It's long been a habit of mine to wander the aisles of one of the two Barnes & Noble stores near me for an hour or two on Saturday mornings. So, with two discount coupons in hand, that's where I headed on this damp, cold (hey, it's 45 degrees and this is Houston, after all) morning. As it turns out, I wasn't really in a book-buying mood, after all.
Maybe it was the sobbing woman who was guarding the front door that did it. She started saying "sir, sir, sir" while I was way too far from her to understand the situation. And, of course, I had to stop...or push past her, so what were the options, really? Still crying, she started babbling about her two...later in the conversation to become three...kids at home with not enough to eat this morning. Could I give her two dollars and some change? Now, I'm suspicious of people who beg on the streets, have been suspicious of them for years, in fact. But I figured it would be cheap and quicker just to give her the two bucks and wish her luck, so I did. That's when she started to berate me for skipping the "change" part of her request...and never did she say thanks, or "God bless you" or the other usual things that I usually hear in these situations. So that was kind of a negative "ding" before I even got inside the B&N.
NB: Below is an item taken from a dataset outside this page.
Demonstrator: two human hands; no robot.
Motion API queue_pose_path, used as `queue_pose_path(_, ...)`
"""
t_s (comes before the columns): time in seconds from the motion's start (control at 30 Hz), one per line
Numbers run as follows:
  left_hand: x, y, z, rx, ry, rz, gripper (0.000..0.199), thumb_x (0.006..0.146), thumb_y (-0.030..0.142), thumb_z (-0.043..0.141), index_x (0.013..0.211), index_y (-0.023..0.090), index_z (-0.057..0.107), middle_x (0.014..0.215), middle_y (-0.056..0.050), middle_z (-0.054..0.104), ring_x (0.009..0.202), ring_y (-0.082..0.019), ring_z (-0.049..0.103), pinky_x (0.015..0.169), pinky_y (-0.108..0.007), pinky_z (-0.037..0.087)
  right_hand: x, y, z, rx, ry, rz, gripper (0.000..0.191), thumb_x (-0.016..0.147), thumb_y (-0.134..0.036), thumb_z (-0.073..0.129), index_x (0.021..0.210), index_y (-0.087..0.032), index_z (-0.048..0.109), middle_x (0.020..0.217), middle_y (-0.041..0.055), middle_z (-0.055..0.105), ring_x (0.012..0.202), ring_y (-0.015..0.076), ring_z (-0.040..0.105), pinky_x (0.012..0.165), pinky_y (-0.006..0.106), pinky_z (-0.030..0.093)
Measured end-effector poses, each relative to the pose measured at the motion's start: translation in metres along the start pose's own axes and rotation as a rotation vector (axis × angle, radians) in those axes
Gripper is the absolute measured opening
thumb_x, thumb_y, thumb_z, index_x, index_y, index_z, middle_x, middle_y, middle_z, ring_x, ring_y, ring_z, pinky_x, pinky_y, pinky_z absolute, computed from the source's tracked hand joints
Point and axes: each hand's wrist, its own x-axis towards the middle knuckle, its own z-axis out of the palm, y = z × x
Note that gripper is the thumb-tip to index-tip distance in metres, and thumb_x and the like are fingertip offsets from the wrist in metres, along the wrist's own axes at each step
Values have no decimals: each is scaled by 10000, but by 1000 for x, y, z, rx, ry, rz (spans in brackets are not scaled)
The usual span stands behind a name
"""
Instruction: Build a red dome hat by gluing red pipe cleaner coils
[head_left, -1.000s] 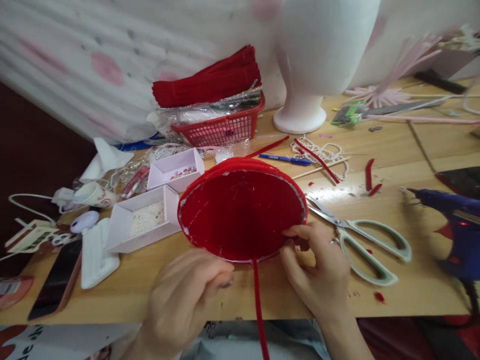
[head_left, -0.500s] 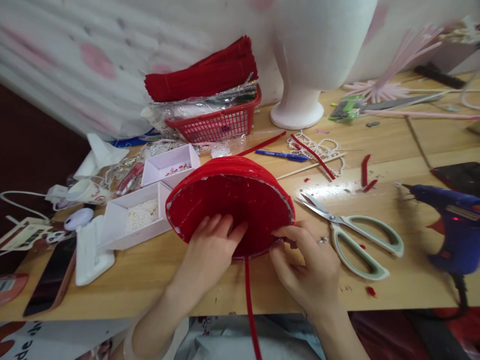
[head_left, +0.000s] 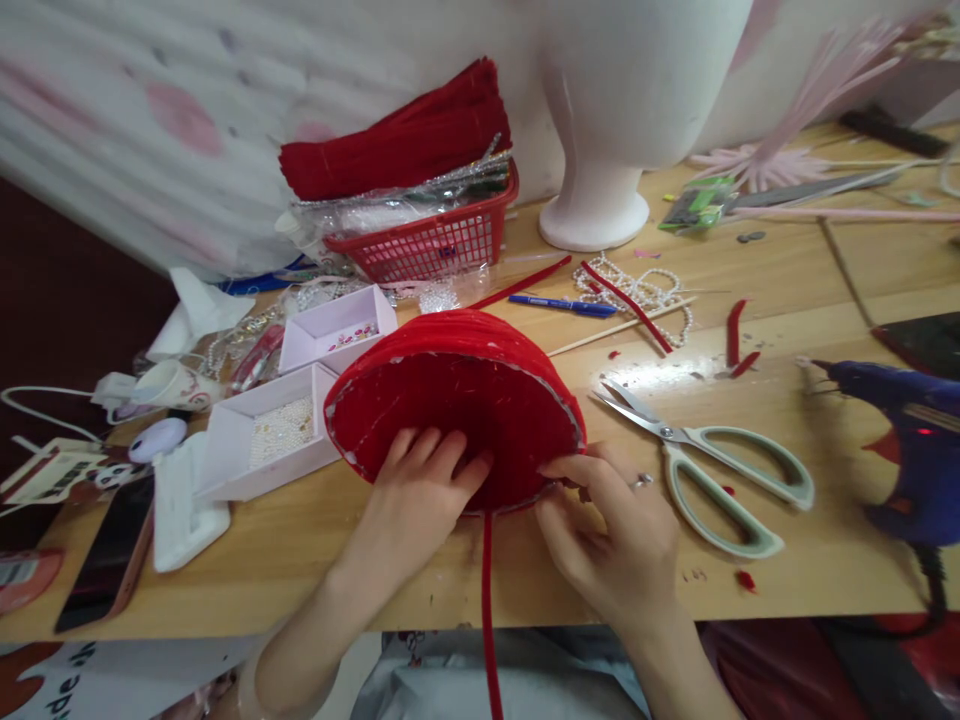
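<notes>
A red bowl-shaped cap (head_left: 457,335), its outside wrapped in fuzzy red strips, is tipped so that its hollow faces me. Whitish dried glue lines its rim. My left hand (head_left: 420,490) grips the near-left rim, its fingers reaching inside the hollow. At the right part of the rim, my right hand (head_left: 607,530) pinches the edge between thumb and forefinger; a ring is on one finger. From the near rim a red chenille stem (head_left: 489,600) hangs down past the table edge, between my hands. The underside of the cap is hidden.
Open scissors (head_left: 675,435) lie just right of my right hand, with a blue glue gun (head_left: 907,430) beyond. White bead boxes (head_left: 225,465) stand left of the cap. Behind are a red basket (head_left: 442,240), a pen (head_left: 562,305), pearl strings (head_left: 667,290) and a white foam head (head_left: 600,200).
The cap has shifted very slightly left, and the hanging stem's lower end has swung a little left. Both hands keep their hold; the view has moved slightly.
</notes>
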Motion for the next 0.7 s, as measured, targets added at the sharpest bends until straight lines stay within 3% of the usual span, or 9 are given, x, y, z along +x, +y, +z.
queue_pose_path(0.7,-1,1,-2,7,-81,-23,360,907,95,464,1141,238,698,973,-133,669,870,-313,592,805,-573,494,1,0,-1,26,-4,-23,159,842,-72,539,914,-209,574,747,14,599,668,157,583,562,267,446)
Things, mood-wise, did take a big step in the right direction when I overheard a little girl of about five talking to her mother about a book she wanted to buy. She was speaking in English and her mother responded - in Spanish - something to the effect that she should practice her Spanish sometimes when talking to her little brother or to the mother. Keep in mind that this child has zero, absolutely zero, Spanish accent when she speaks English, so someone, somewhere, is encouraging her to speak English instead of Spanish. Maybe it's the woman's husband, maybe it's her school...but I couldn't resist starting a conversation with the mother and encouraging her to make sure that her daughter learned both languages because of the huge advantage that will give her for the rest of her life. We went on to have a nice, long conversation about learning new languages, the difficulties she had when she first started learning English, and how much easier it is to read a second or third language than it is to speak them (the woman speaks Spanish, English, and French).
So that was the positive ding that should have gotten me back to my original mood...a nice wash, and a new beginning, a reset. Didn't happen.
So, after ninety minutes of browsing, I came home empty-handed. Most of you, especially my wife, would say that's for the best if you saw the books already stacked up on, and around, my desk waiting to be read.
But I'll probably try again tomorrow afternoon...TBR stacks, be damned.